#### Assignment:
Read the data and repeat it in full, exactly.

= = =

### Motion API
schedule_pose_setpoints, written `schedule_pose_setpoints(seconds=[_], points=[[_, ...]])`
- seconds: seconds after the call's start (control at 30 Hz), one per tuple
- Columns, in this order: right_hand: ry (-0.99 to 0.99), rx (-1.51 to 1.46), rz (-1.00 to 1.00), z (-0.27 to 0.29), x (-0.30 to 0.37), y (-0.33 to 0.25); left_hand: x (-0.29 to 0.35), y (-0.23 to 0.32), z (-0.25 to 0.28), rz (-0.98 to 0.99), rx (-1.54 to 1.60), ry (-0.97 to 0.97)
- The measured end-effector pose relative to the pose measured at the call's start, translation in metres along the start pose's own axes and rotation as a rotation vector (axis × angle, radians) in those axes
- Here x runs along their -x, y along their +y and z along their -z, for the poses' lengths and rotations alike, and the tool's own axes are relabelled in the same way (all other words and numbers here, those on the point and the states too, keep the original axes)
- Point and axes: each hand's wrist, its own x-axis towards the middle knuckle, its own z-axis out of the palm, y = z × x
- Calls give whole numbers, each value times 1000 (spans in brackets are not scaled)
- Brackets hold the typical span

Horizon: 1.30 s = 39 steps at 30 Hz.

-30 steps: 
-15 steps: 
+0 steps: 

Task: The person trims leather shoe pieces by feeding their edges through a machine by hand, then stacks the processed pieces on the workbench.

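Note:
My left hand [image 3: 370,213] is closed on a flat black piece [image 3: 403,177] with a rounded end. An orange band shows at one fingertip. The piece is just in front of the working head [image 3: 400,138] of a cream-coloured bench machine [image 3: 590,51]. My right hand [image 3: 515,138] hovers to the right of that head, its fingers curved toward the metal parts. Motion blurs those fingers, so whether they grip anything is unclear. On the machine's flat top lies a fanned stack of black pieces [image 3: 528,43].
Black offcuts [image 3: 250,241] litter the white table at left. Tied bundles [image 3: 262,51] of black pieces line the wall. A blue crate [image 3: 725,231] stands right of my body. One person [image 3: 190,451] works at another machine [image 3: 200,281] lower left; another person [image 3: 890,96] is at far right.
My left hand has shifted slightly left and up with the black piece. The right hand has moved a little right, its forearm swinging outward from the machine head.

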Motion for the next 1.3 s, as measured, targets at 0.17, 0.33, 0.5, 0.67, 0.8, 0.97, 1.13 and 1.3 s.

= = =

#### Answer box:
### Motion API
schedule_pose_setpoints, written `schedule_pose_setpoints(seconds=[_], points=[[_, ...]])`
- seconds: seconds after the call's start (control at 30 Hz), one per tuple
- Columns, in this order: right_hand: ry (-0.99 to 0.99), rx (-1.51 to 1.46), rz (-1.00 to 1.00), z (-0.27 to 0.29), x (-0.30 to 0.37), y (-0.33 to 0.25); left_hand: x (-0.29 to 0.35), y (-0.23 to 0.32), z (-0.25 to 0.28), rz (-0.98 to 0.99), rx (-1.54 to 1.60), ry (-0.97 to 0.97)
- The measured end-effector pose relative to the pose measured at the call's start, translation in metres along the start pose's own axes and rotation as a rotation vector (axis × angle, radians) in those axes
- Here x runs along their -x, y along their +y and z along their -z, for the poses' lengths and rotations alike, and the tool's own axes are relabelled in the same way (all other words and numbers here, those on the point and the states too, keep the original axes)
- Point and axes: each hand's wrist, its own x-axis towards the middle knuckle, its own z-axis out of the palm, y = z × x
- Calls give whole numbers, each value times 1000 (spans in brackets are not scaled)
- Brackets hold the typical span

Horizon: 1.30 s = 39 steps at 30 Hz.

-30 steps: 
-15 steps: 
+0 steps: 

Task: The person trims leather shoe pieces by feeding their edges through a machine by hand, then stacks the processed pieces on the workbench.

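Note:
My left hand [image 3: 370,213] is closed on a flat black piece [image 3: 403,177] with a rounded end. An orange band shows at one fingertip. The piece is just in front of the working head [image 3: 400,138] of a cream-coloured bench machine [image 3: 590,51]. My right hand [image 3: 515,138] hovers to the right of that head, its fingers curved toward the metal parts. Motion blurs those fingers, so whether they grip anything is unclear. On the machine's flat top lies a fanned stack of black pieces [image 3: 528,43].
Black offcuts [image 3: 250,241] litter the white table at left. Tied bundles [image 3: 262,51] of black pieces line the wall. A blue crate [image 3: 725,231] stands right of my body. One person [image 3: 190,451] works at another machine [image 3: 200,281] lower left; another person [image 3: 890,96] is at far right.
My left hand has shifted slightly left and up with the black piece. The right hand has moved a little right, its forearm swinging outward from the machine head.
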
Motion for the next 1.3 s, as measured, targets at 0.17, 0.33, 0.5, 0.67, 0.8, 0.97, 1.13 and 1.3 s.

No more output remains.